American tourism companies are seeing early signs that US President Donald Trump's still-young administration is hitting foreign visits and fear "destination USA" could suffer further in the years to come.
Data released on Tuesday by the US Travel Association (USTA), in partnership with Oxford Economics, showed that demand in April was stronger than expected, despite the initial messy roll-out of President Donald Trump's order in January barring travel to the United States from several predominantly Muslim countries.
However, the full report cautioned that international travel to the United States in April grew at "a slower pace than the six-month moving average" and may have been helped by holiday travel. "Looking ahead, a variety of factors, including the strength of the US dollar, a fragile global economy and a turbulent political environment are expected to negatively impact international inbound travel."
Travel industry executives in particular expressed anguish over Trump's proposed travel ban on visitors from seven predominantly Muslim countries, an issue the US president raised anew this week in the wake of the London attacks. "When you hear words like 'travel ban' it puts a big chill" on business, James Murren, chief executive of MGM Resorts said Tuesday during a panel discussion at a travel industry conference hosted by New York University.
Industry insiders also see Trump's tough "America first" talk as hostile to potential visitors. "We need to address the Trump administration and its policies," said Roger Dow, president of the US Travel Association in a news conference. "Many might be saying, 'I'm wondering if the US even welcomes us anymore."
US market will suffer in the next three to five years
Early figures suggest travel to the United States from all international markets is running about flat in 2017 compared with the year-ago period, said Marriott chief executive Arne Sorenson, adding that outcome is "not bad" considering the strong dollar.
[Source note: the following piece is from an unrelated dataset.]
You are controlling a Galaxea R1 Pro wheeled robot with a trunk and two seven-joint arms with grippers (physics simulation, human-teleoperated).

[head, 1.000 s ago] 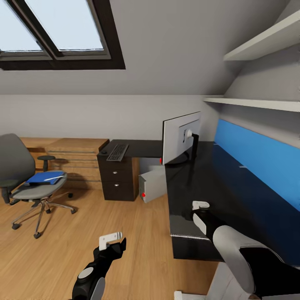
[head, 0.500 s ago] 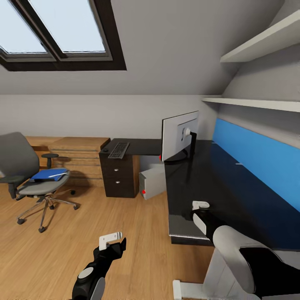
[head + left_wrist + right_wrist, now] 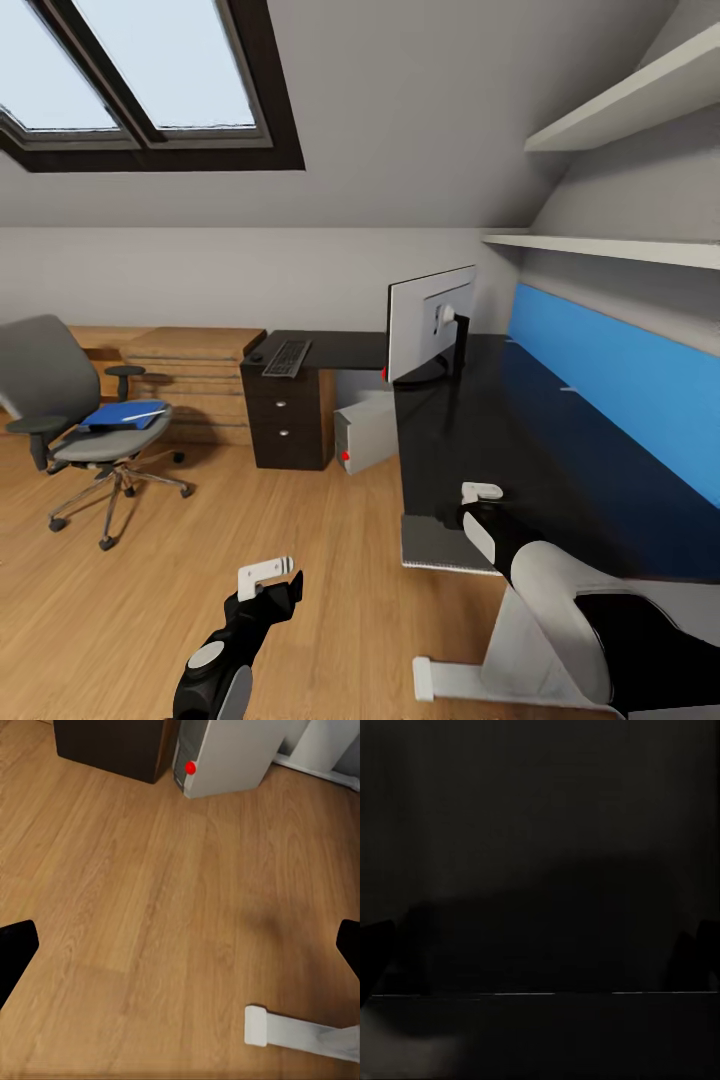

But the data also suggest declines of about 20 percent in visitors from the Middle East and Mexico, which Trump has harshly criticized. Sorenson, a critic of the travel ban, fears the US market will suffer in the next three to five years even as global travel continues to grow. "The US share will decline because we'll see more and more people go to Europe and other destinations where the reception seems to be warmer," Sorenson said.
Jonathan Tisch, chief executive of Loews Hotel & Co., said one of Loews' hotels in Miami has had groups cancel because they had attendees from a travel ban country. Tisch also said Emirates airline has cut flights to some US cities and warned the US risked another "lost decade" of foreign visitors much as a visa crackdown and other policies after 9/11 led to the loss of billions of dollars in revenues from overseas travelers.
Internationally known US tourist destinations include an array of spectacular national parks in the western part of the United States, amusement parks such as Disney World in Orlando, and major cities like New York and Los Angeles, which are embedded in global popular culture from Hollywood movies and television.
'We're experiencing a global tourism boom'
International leisure travelers comprised 19.5 percent of the nearly $1 trillion US travel market in 2016, well below domestic leisure travelers which accounted for 50 percent of the total, according to a report by IBISWorld. But growth is expected to be faster among international travelers in the years to come, in line with rising global income, particularly in countries in Asia and South America. IBISWorld projected that the number of domestic trips taken by Americans is expected to grow at an annualized rate of 2.3 percent through 2021, half the rate of inbound international visitors over the same period. "We're experiencing a global tourism boom," MGM's Murren said.
"Over the next 20-25 years tourism across borders is going to increase and the US should be a leader there." "The goals of having a stronger border and greater safety and that goal of driving international tourism are not excluding goals," Murren added. "They should work hand in hand."
Tourism industry executives cautioned that there are other drags on foreign travel besides Trump, especially the strong dollar. Steve Haggerty, a global head of capital strategy, franchising and select service at Hyatt, said the industry mood was cautious, but he attributed that to anxiety about the economic cycle rather than politics. "There's an underlying reservation about the duration of this cycle, knowing this is a cyclical business," he said. Nobody knows what will change the cycle "and if the drop will be gradual or dramatic."